McGonagall: Percy Weasley has just informed me that somebody stole many of his younger brother Ron’s possessions. Remind me again what they were, Percy.
Percy: *Clears throat* Well, he lost his favorite undies with the lollipops on them, his teddy bear Mr. Tickles, and a Cabbage Patch Doll.
Ron: Percy! How dare you!
Ron: You’re supposed to call them kids! Not dolls! They’re people too, ya know! *Stomps off*
Little Boy: No, no, no! You’re not concentrating hard enough!
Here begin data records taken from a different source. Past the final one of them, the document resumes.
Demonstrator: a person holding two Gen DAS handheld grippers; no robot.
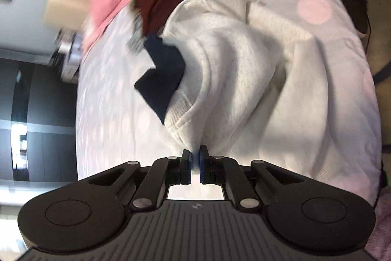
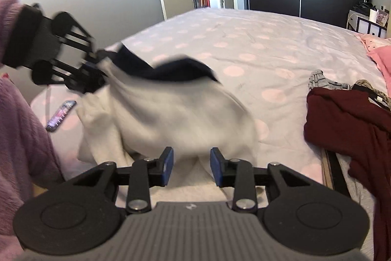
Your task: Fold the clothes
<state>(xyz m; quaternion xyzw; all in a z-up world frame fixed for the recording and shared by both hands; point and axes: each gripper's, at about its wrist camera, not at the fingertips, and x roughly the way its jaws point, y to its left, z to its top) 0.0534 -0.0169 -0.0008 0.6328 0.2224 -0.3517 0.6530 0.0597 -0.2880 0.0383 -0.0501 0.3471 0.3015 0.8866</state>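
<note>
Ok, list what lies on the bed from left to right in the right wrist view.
Left gripper pinching the white sweatshirt's edge → phone → white sweatshirt → maroon garment → pink fabric at the right edge, all on the dotted bedspread.

No readable text, brand name, number or sign in either view. Only mark: small pale emblem on ribbed grey body of left gripper (image 1: 195, 160), and same on right gripper (image 2: 191, 164); shape too small to read. Phone (image 2: 61, 115) near bed (image 2: 244, 45) edge shows lit screen, content blurred, illegible.
</note>
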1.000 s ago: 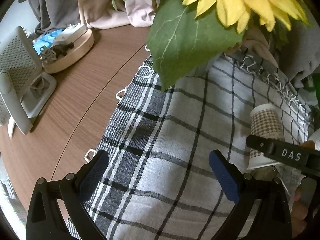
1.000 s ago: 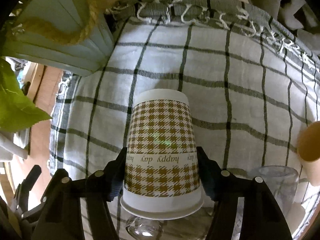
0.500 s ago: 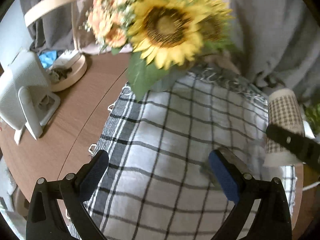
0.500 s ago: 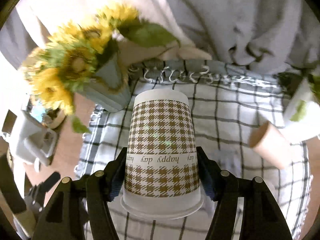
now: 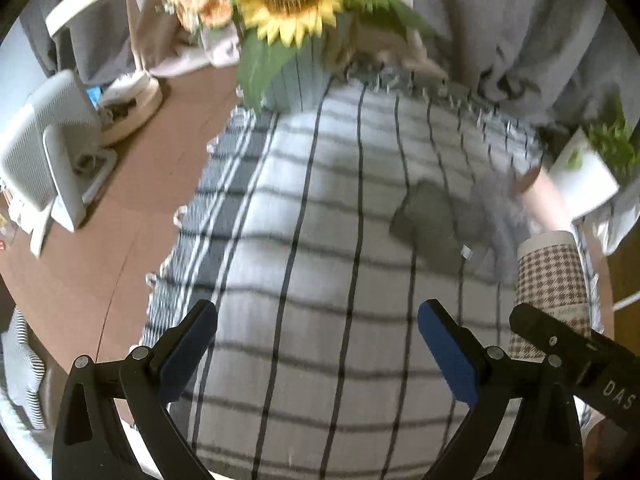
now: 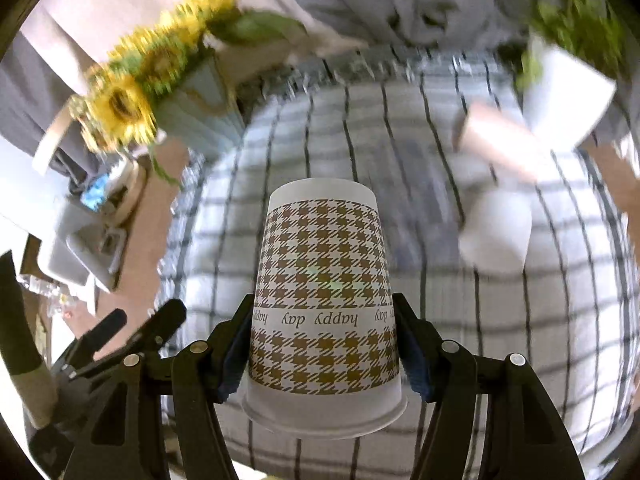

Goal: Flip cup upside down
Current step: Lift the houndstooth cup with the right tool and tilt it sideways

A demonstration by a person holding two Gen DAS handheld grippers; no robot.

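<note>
One houndstooth paper cup [image 6: 324,304] clamped in right gripper [image 6: 324,344], left gripper [image 5: 316,344] spread, empty, two plain cups [image 6: 496,232] on checked woven cloth [image 6: 560,280]

The houndstooth cup [image 6: 323,304] looks like matt paper, smooth, with a rolled rim at 6 o'clock of the right wrist view. The right gripper [image 6: 323,344] has black matt plastic arms, small shiny metal rivets and blue pads [image 6: 414,360] that look rubbery. The left gripper [image 5: 318,344] shows the same finish. The checked tablecloth [image 5: 320,240] is woven cloth, soft and matt, with a fringe at 12 o'clock. The table [image 5: 80,272] at 9 o'clock looks like brown wood, smooth and matt.
</note>
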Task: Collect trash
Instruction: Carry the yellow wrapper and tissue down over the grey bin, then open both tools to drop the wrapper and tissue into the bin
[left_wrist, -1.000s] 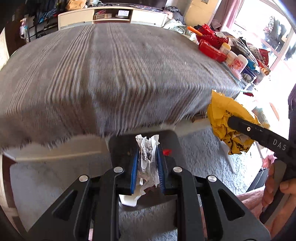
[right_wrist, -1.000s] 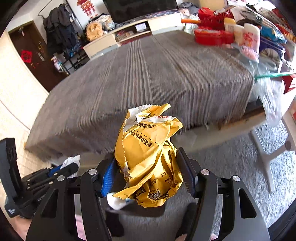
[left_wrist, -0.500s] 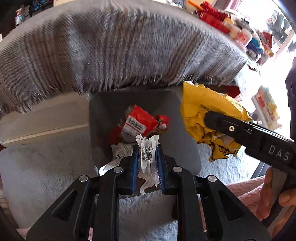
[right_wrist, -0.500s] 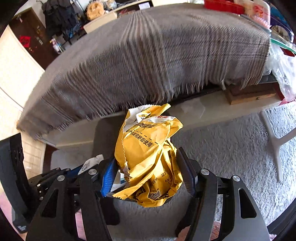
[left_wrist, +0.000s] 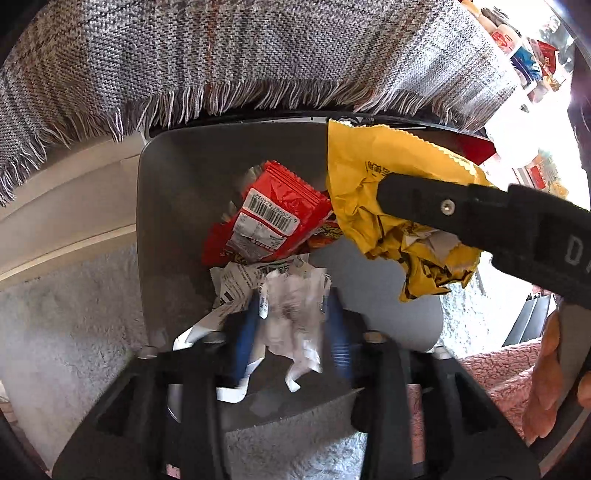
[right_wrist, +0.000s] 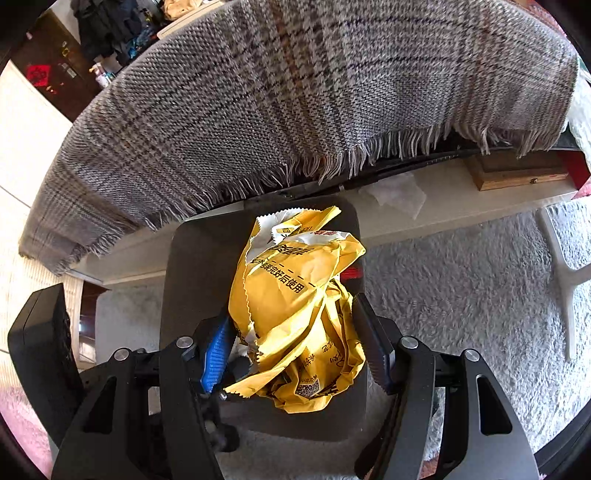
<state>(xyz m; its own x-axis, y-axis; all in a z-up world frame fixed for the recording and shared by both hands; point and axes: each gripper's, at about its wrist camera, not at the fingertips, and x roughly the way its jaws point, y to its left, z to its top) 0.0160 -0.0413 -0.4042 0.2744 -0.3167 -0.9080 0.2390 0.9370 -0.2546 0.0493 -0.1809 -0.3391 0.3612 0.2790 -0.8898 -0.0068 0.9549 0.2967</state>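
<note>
A grey bin (left_wrist: 173, 206) stands on the rug under the table edge, with a red wrapper (left_wrist: 273, 214) and paper scraps inside. My left gripper (left_wrist: 291, 306) hangs over its near side, blurred. Its jaws are opening, and the crumpled white receipt (left_wrist: 291, 317) sits loose between the blue pads. My right gripper (right_wrist: 295, 332) is shut on a crumpled yellow bag (right_wrist: 295, 302) above the bin (right_wrist: 192, 258). In the left wrist view the yellow bag (left_wrist: 369, 173) hangs over the bin's right side under a black finger (left_wrist: 443, 206).
A fringed grey plaid cloth (right_wrist: 295, 92) droops from the table just behind the bin. A shaggy grey rug (right_wrist: 461, 295) covers the floor. A white stool leg (right_wrist: 561, 266) stands at right, a wooden box (right_wrist: 517, 173) under the table. A hand (left_wrist: 546, 369) holds the right gripper.
Both grippers have come down from table height to just over the bin. The left jaws, shut on the receipt before, have spread apart. The right still grips the yellow bag.
</note>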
*Everyone stares at a giant spoon*
Little Boy: Just remember… there is no spoon…
Boy: Wow, is that a talking Eric doll?
Girl It sure is! Pretty cool, huh?
Boy: Go on, then! Lets see what it says!
Girl: *Squeezes hand of the talking Eric doll*
Eric doll: *High squeaky voice* Please do not send in captions complaining about your other captions not being picked! And, by the way, I’m a talking Eric action figure, not a doll…
Hermione: What’s wrong, guys? Don’t you like it?
Dean: Look, Hermione, we’re into this whole ‘free the enslaved house-elves’ thing, but –
Seamus: Sewing little hats to the back of your robes to free them when they wash them is just mad!